§ **Try it**: However many lines the data holds, transcribe them all exactly.
○ ○ ○ ○ ○ ○ ○
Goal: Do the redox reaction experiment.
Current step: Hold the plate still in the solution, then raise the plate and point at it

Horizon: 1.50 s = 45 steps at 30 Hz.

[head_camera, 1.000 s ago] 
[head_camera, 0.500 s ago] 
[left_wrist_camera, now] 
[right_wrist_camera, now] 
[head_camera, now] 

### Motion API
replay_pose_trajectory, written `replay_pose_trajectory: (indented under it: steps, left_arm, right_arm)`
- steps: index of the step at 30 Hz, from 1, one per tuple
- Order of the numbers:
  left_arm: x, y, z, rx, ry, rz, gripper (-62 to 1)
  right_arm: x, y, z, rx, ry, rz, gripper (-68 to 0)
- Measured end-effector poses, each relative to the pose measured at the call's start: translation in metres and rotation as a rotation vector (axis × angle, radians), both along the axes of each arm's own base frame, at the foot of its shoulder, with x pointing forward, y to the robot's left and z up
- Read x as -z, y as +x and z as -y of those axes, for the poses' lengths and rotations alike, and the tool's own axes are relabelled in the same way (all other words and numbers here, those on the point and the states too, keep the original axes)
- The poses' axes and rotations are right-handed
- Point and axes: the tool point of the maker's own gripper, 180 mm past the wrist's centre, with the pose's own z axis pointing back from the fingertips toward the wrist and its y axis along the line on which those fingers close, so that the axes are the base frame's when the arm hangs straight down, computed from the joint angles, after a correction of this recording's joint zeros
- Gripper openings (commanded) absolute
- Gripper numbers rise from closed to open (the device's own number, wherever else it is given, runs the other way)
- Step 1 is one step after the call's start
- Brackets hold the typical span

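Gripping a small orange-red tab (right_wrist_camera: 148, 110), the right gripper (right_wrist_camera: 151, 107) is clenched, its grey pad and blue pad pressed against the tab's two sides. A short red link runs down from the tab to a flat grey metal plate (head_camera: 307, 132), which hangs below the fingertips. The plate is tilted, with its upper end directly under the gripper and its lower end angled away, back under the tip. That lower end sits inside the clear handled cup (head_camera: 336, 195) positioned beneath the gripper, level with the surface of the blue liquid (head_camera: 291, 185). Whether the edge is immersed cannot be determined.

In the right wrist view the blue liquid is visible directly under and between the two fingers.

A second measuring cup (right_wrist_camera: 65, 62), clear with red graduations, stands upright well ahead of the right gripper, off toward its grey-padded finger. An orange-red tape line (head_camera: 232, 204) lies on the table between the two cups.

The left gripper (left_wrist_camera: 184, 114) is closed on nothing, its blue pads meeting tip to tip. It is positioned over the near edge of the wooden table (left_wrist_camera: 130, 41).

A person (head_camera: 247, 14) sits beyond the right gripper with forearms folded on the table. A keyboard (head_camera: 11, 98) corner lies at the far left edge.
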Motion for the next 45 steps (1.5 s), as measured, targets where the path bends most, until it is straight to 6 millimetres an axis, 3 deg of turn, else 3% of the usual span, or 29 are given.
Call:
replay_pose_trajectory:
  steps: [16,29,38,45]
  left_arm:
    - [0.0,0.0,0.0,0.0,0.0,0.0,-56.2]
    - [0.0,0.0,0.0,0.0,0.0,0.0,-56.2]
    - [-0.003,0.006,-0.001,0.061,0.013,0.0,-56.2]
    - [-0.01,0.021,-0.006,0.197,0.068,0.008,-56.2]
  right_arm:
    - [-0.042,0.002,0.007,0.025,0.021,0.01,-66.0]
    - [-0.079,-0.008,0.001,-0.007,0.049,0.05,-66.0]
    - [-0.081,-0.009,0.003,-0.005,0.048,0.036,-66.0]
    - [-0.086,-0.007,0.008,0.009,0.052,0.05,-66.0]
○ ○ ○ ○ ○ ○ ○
§ **Result**:
Goal: Do the redox reaction experiment.
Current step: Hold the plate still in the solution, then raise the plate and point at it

Horizon: 1.50 s = 45 steps at 30 Hz.

[head_camera, 1.000 s ago] 
[head_camera, 0.500 s ago] 
[left_wrist_camera, now] 
[right_wrist_camera, now] 
[head_camera, now] 

### Motion API
replay_pose_trajectory, written `replay_pose_trajectory: (indented under it: steps, left_arm, right_arm)`
- steps: index of the step at 30 Hz, from 1, one per tuple
- Order of the numbers:
  left_arm: x, y, z, rx, ry, rz, gripper (-62 to 1)
  right_arm: x, y, z, rx, ry, rz, gripper (-68 to 0)
- Measured end-effector poses, each relative to the pose measured at the call's start: translation in metres and rotation as a rotation vector (axis × angle, radians), both along the axes of each arm's own base frame, at the foot of its shoulder, with x pointing forward, y to the robot's left and z up
- Read x as -z, y as +x and z as -y of those axes, for the poses' lengths and rotations alike, and the tool's own axes are relabelled in the same way (all other words and numbers here, those on the point and the states too, keep the original axes)
- The poses' axes and rotations are right-handed
- Point and axes: the tool point of the maker's own gripper, 180 mm past the wrist's centre, with the pose's own z axis pointing back from the fingertips toward the wrist and its y axis along the line on which those fingers close, so that the axes are the base frame's when the arm hangs straight down, computed from the joint angles, after a correction of this recording's joint zeros
- Gripper openings (commanded) absolute
- Gripper numbers rise from closed to open (the device's own number, wherever else it is given, runs the other way)
- Step 1 is one step after the call's start
- Brackets hold the typical span

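Gripping a small orange-red tab (right_wrist_camera: 148, 110), the right gripper (right_wrist_camera: 151, 107) is clenched, its grey pad and blue pad pressed against the tab's two sides. A short red link runs down from the tab to a flat grey metal plate (head_camera: 307, 132), which hangs below the fingertips. The plate is tilted, with its upper end directly under the gripper and its lower end angled away, back under the tip. That lower end sits inside the clear handled cup (head_camera: 336, 195) positioned beneath the gripper, level with the surface of the blue liquid (head_camera: 291, 185). Whether the edge is immersed cannot be determined.

In the right wrist view the blue liquid is visible directly under and between the two fingers.

A second measuring cup (right_wrist_camera: 65, 62), clear with red graduations, stands upright well ahead of the right gripper, off toward its grey-padded finger. An orange-red tape line (head_camera: 232, 204) lies on the table between the two cups.

The left gripper (left_wrist_camera: 184, 114) is closed on nothing, its blue pads meeting tip to tip. It is positioned over the near edge of the wooden table (left_wrist_camera: 130, 41).

A person (head_camera: 247, 14) sits beyond the right gripper with forearms folded on the table. A keyboard (head_camera: 11, 98) corner lies at the far left edge.
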Motion for the next 45 steps (1.5 s), as measured, targets where the path bends most, until it is straight to 6 millimetres an axis, 3 deg of turn, else 3% of the usual span, or 29 are given.
Call:
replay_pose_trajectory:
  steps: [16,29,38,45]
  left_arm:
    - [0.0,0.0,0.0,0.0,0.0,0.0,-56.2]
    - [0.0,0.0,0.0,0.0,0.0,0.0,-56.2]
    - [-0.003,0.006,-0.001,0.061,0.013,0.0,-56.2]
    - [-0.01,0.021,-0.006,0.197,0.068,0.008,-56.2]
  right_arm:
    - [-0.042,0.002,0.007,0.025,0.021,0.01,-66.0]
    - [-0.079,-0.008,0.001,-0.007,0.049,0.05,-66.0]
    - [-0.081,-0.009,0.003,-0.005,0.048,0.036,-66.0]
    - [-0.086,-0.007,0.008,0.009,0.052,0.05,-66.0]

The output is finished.